Written on 05/28/2018
European Seed

A world-leading plant disease researcher at the University of Dundee has been awarded major funding for a study which may explain the mechanisms of crop killing diseases across the globe.

Plant diseases currently account for 40 per cent of crop losses each year world-wide, representing a serious threat to food security.

Professor Paul Birch, Head of the Division of Plant Sciences at the University of Dundee, was awarded a European Research Council (ERC) Advanced Grant, worth just under €2.5million for the next five years.

The grant will create five new jobs in addition to securing existing posts at the University of Dundee and the James Hutton Institute. Professor Birch said that if the project is successful, it could lead to new methods to prevent diseases.

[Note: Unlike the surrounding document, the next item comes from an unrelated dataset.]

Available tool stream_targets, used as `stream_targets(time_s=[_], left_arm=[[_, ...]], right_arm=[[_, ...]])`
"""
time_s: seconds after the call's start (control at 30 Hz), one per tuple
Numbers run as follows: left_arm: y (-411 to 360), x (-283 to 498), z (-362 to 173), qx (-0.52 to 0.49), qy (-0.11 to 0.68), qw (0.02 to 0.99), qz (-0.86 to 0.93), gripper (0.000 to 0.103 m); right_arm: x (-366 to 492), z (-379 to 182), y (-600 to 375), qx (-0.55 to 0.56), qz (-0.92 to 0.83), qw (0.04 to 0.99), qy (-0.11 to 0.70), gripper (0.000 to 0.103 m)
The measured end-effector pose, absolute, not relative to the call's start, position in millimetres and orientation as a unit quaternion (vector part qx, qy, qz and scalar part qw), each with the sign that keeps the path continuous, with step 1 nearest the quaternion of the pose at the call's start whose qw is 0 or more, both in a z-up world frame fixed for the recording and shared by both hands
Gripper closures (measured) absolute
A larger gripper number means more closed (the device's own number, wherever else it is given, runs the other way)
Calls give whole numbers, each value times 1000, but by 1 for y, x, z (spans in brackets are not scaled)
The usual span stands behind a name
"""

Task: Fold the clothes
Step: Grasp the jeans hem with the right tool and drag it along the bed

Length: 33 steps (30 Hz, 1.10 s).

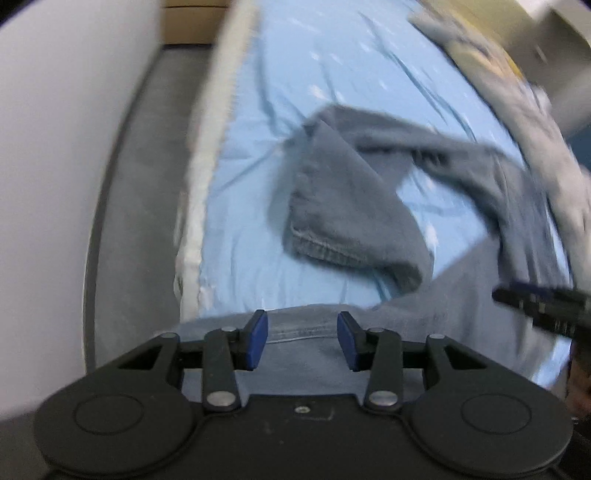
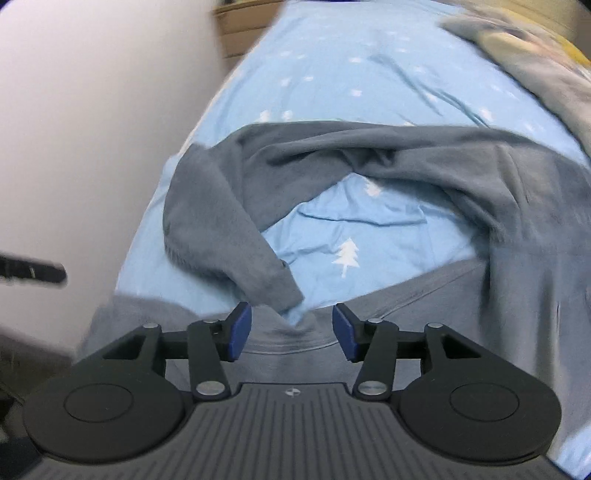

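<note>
A grey-blue sweatshirt (image 1: 332, 206) lies rumpled on the light blue sheet (image 1: 314, 74). One sleeve is folded across, its cuff (image 1: 317, 247) towards me. My left gripper (image 1: 303, 339) hangs open over the garment's near hem, with nothing between its blue pads. In the right wrist view the sweatshirt (image 2: 406, 155) arches around a bare patch of tree-printed sheet (image 2: 351, 236). A sleeve end (image 2: 273, 284) lies just beyond my right gripper (image 2: 291, 334), which is open and empty above the fabric. Each gripper appears blurred at the edge of the other's view: the right gripper (image 1: 535, 299), the left gripper (image 2: 33, 273).
The bed's white side edge (image 1: 207, 166) drops to a grey floor (image 1: 140, 184) beside a white wall (image 1: 55, 147). A crumpled grey and yellow blanket (image 2: 535, 55) is heaped at the bed's far right. A cardboard box (image 1: 192, 22) stands beyond the bed.
</note>
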State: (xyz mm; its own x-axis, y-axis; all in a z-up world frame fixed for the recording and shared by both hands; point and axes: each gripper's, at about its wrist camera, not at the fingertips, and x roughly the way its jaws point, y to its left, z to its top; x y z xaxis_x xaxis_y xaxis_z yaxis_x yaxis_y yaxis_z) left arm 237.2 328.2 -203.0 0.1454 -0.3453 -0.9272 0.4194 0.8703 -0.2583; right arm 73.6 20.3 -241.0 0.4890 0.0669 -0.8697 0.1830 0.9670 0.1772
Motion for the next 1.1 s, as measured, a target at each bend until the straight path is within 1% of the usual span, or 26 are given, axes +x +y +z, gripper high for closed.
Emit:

He explained, “By working on the potato late blight disease, which has a long history dating back to the Irish Famines on the mid-19th century, we have found that the blight pathogen, Phytopththora (which means ‘plant killer’) secretes proteins, which target and suppress the plant’s immune system.

“We have recently shown how Phytophthora may deliver these proteins in small membrane-bound vesicles. With this funding, we will continue to explore how the formation, secretion and content of these vesicles could prove key to understanding the mechanisms by which many if not all major crop diseases, such as fungi, bacteria and even nematodes, work to deliver the killing blow to plant cells.”

Professor Birch was also recently awarded a prestigious Royal Society Wolfson Research Merit Award, which provides funding for outstanding scientists for five years to support further research into the cell biology of crop plant diseases.

Professor Birch added, “The combination of these awards reflects the efforts of a very productive team in Dundee and demonstrates the synergy between the University and the James Hutton Institute in the area of plant sciences. I hope that this recognition will continue to help our team get to the root cause of crop devastation.”